_TASK OBJECTIVE_
List each line of the data that holds the string "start".

**** THE DATA ****

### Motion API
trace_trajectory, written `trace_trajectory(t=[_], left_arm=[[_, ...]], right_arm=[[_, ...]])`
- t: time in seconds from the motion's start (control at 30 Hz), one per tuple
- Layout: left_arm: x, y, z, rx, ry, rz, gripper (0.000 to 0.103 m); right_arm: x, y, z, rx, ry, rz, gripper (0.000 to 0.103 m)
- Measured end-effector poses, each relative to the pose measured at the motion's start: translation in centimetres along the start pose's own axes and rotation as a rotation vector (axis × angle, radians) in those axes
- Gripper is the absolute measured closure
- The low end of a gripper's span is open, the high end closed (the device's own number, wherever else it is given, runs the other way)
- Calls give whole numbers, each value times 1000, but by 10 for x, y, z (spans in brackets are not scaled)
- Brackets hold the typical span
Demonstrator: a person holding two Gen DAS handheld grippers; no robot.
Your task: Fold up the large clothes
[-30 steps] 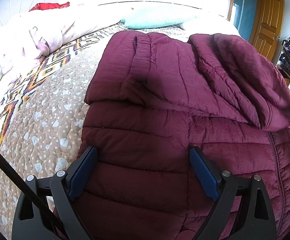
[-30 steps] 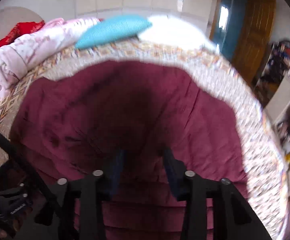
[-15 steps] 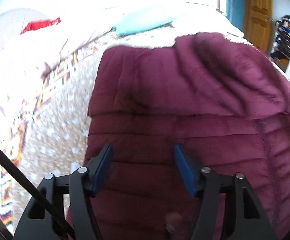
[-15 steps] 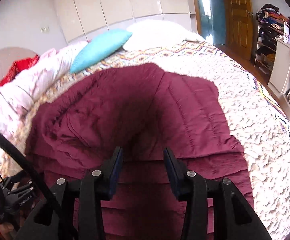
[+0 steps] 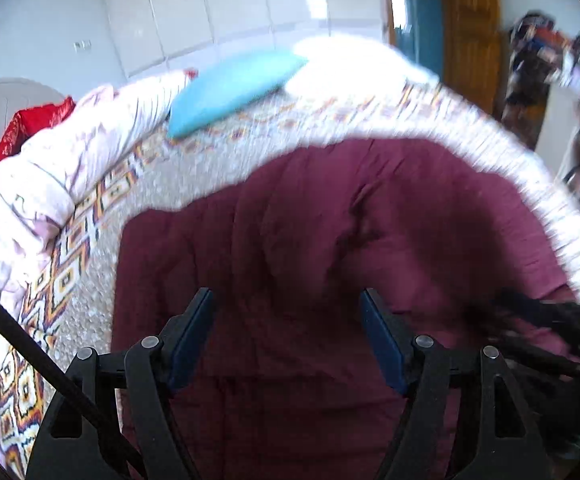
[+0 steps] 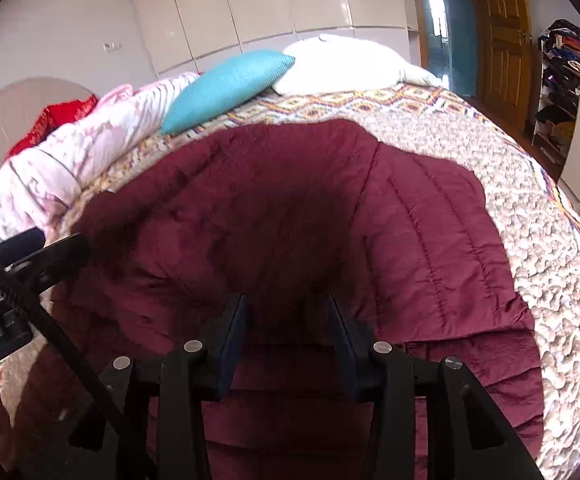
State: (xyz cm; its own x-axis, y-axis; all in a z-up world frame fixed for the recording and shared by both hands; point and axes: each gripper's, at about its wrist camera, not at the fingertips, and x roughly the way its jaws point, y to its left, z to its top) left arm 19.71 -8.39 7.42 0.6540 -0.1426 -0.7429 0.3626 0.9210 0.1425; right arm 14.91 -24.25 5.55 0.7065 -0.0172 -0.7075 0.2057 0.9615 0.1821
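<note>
Two black grippers with blue pads are hovering over a maroon quilted puffer jacket (image 6: 290,216) that is lying spread on the patterned quilted bedspread (image 6: 538,216). Left gripper (image 5: 287,320) is holding its jaws spread wide, nothing between them. Right gripper (image 6: 285,320) is keeping a narrower gap, also empty. Beyond the jacket, a turquoise pillow (image 6: 225,88) is resting beside a white pillow (image 6: 342,60).

Left gripper (image 5: 287,328) jaws apart over maroon quilted jacket (image 5: 330,240) spread on patterned bedspread (image 5: 89,220); teal pillow (image 5: 233,88) near far edge.
</note>
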Motion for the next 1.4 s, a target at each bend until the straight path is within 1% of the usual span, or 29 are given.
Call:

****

_REPLY_
- t: time in seconds from the motion's start (control at 30 Hz), one per tuple
- Measured end-effector poses, each relative to the pose measured at the motion's start: translation in centimetres along the start pose's own axes and rotation as a rotation vector (axis × angle, radians) in those axes

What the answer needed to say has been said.